===== Excerpted data =====

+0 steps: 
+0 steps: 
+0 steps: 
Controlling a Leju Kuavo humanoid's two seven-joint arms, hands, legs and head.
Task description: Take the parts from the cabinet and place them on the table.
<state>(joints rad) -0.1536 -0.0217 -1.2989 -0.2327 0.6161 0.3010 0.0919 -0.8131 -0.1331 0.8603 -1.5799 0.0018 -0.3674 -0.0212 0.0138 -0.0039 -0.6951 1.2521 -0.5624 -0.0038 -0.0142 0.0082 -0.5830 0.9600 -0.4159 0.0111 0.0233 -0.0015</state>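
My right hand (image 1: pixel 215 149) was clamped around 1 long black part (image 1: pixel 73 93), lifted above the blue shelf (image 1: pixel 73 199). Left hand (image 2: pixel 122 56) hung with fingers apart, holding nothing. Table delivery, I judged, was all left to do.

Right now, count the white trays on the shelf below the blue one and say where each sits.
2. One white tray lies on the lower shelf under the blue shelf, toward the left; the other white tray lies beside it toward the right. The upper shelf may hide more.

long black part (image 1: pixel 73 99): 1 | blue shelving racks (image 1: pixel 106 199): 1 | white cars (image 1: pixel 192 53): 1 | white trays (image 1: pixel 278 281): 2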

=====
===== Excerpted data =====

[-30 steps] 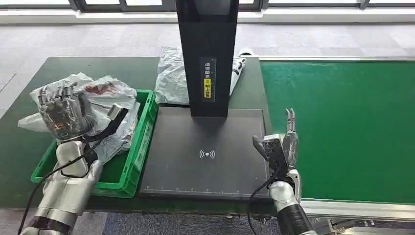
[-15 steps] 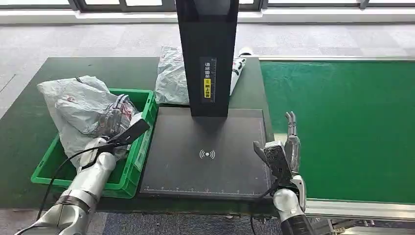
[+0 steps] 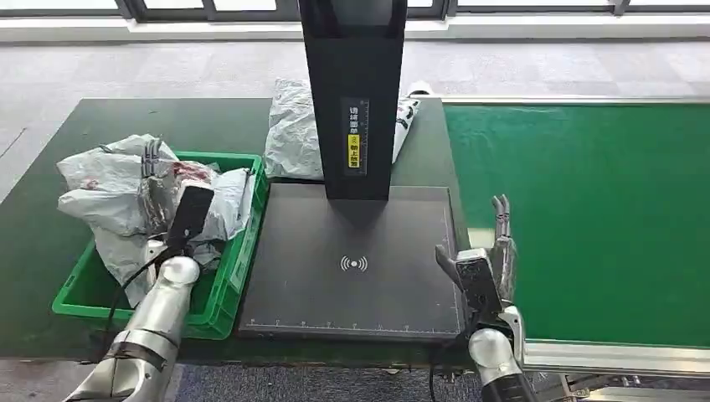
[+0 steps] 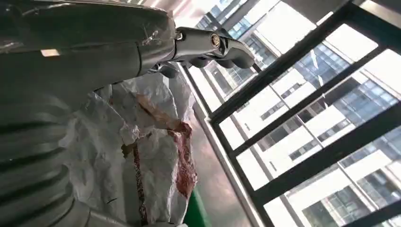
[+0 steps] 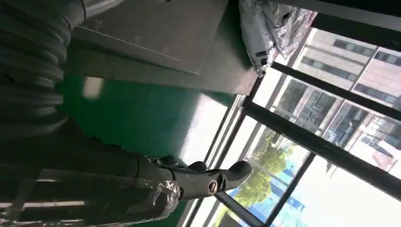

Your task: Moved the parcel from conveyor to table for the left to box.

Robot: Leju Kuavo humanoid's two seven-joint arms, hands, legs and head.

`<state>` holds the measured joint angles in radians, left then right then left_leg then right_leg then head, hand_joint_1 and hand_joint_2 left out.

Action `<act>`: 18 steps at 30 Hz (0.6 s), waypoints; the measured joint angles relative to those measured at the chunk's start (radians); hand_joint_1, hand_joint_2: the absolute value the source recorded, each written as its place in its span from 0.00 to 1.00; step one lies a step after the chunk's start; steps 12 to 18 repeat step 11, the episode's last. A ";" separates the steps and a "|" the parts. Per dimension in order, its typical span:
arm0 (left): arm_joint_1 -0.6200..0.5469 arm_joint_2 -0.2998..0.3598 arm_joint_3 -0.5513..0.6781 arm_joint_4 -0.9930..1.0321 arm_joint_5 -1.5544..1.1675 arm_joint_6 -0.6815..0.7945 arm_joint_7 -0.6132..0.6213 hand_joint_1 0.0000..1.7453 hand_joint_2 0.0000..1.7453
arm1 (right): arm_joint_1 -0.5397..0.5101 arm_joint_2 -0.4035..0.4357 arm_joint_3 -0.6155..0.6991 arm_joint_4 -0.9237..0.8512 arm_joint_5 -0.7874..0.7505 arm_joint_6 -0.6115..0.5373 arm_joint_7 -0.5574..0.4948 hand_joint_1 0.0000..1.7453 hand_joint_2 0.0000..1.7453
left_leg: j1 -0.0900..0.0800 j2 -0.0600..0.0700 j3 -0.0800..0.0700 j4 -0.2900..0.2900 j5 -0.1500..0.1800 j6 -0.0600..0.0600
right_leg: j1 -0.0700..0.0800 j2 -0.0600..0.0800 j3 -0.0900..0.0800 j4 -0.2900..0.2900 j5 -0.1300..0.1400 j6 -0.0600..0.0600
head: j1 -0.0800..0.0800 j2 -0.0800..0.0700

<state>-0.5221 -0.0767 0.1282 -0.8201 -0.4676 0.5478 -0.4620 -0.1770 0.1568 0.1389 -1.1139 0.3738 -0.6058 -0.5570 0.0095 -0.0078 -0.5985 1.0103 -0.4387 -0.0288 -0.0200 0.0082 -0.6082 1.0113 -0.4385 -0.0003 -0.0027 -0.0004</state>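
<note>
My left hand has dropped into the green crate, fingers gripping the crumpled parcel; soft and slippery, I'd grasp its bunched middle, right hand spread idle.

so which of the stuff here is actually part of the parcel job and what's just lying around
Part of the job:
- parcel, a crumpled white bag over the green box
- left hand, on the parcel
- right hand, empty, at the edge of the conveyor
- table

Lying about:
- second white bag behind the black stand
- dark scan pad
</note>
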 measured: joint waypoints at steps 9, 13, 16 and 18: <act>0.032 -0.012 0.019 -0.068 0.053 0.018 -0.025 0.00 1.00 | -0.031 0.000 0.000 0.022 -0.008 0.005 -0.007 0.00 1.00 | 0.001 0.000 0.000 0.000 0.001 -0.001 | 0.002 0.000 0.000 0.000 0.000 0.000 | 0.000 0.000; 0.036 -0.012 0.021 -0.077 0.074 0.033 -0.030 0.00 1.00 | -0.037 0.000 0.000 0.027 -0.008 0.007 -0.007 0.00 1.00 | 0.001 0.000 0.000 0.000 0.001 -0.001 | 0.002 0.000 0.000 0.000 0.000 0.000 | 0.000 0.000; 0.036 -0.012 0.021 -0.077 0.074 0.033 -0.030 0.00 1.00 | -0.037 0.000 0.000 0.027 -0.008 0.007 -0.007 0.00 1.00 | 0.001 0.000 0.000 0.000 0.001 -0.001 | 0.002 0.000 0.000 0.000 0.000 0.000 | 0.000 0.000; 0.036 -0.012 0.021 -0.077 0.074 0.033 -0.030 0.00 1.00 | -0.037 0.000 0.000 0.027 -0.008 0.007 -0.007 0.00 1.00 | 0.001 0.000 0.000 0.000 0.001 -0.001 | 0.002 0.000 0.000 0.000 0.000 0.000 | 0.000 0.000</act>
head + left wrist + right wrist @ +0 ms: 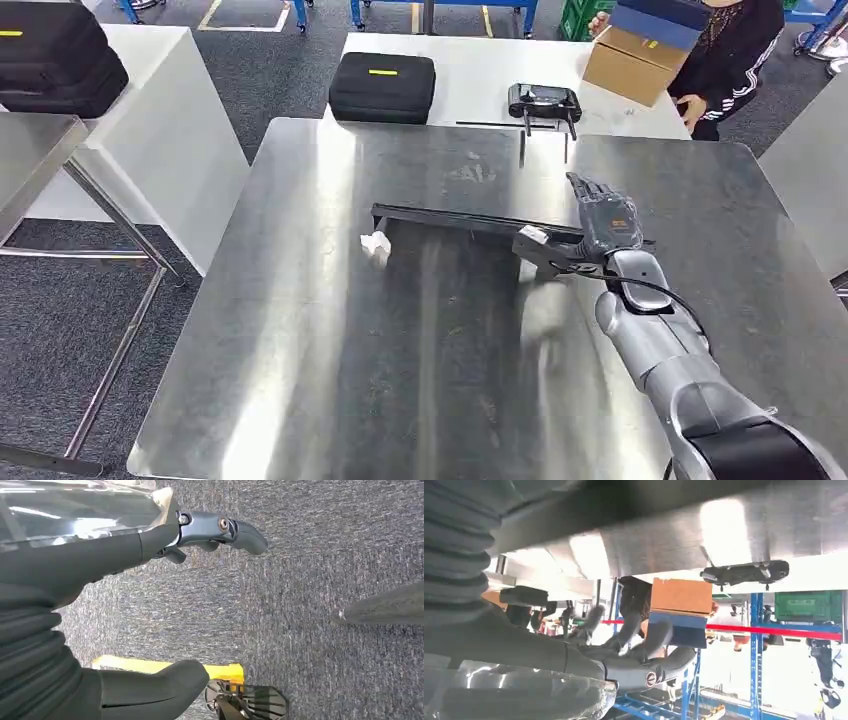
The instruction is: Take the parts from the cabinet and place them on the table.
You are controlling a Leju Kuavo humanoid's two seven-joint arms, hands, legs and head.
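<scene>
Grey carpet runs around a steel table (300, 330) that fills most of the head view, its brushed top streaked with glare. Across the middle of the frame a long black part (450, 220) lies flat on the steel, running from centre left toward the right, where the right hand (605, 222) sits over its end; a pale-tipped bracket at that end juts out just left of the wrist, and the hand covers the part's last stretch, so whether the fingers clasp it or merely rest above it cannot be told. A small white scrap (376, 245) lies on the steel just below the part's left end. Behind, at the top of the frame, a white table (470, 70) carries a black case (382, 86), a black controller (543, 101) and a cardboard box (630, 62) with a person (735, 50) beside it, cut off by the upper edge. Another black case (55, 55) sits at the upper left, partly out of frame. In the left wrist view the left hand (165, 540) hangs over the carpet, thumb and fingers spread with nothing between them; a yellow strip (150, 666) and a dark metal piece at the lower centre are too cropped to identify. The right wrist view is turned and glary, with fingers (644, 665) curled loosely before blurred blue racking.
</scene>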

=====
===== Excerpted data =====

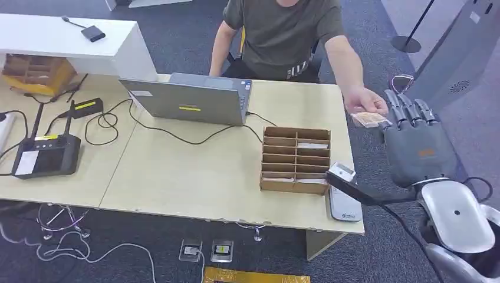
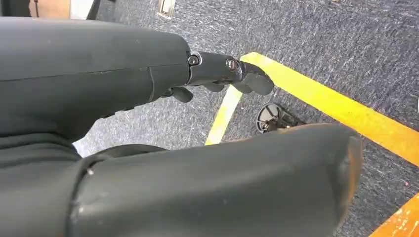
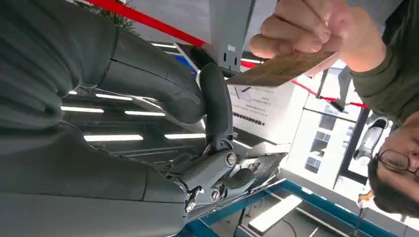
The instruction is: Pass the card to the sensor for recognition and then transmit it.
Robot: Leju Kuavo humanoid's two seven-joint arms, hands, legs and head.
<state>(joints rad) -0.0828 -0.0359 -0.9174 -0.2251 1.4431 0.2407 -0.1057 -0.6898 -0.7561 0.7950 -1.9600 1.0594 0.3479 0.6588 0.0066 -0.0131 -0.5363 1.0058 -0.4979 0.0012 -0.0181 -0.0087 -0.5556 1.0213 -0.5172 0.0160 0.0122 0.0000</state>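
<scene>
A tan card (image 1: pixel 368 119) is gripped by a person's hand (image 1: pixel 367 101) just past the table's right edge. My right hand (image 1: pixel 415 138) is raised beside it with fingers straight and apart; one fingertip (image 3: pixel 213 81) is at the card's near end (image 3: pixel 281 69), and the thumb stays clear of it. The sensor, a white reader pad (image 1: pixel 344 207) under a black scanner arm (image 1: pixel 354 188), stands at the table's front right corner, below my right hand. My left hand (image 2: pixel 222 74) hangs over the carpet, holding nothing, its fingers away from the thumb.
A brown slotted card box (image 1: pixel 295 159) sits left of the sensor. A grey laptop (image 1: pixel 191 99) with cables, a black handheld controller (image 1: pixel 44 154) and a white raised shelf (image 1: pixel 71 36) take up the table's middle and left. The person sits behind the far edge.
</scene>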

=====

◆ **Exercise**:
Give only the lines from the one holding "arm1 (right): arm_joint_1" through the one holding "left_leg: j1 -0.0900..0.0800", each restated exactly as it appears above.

◆ **Answer for the task**:
arm1 (right): arm_joint_1 -0.5397..0.5101 arm_joint_2 -0.4035..0.4357 arm_joint_3 -0.6155..0.6991 arm_joint_4 -0.9237..0.8512 arm_joint_5 -0.7874..0.7505 arm_joint_6 -0.6115..0.5373 arm_joint_7 -0.5574..0.4948 hand_joint_1 0.0000..1.7453 hand_joint_2 0.0000..1.7453
left_leg: j1 -0.0900..0.0800 j2 -0.0600..0.0700 j3 -0.0800..0.0700 j4 -0.2900..0.2900 j5 -0.1500..0.1800 j6 -0.0600..0.0600

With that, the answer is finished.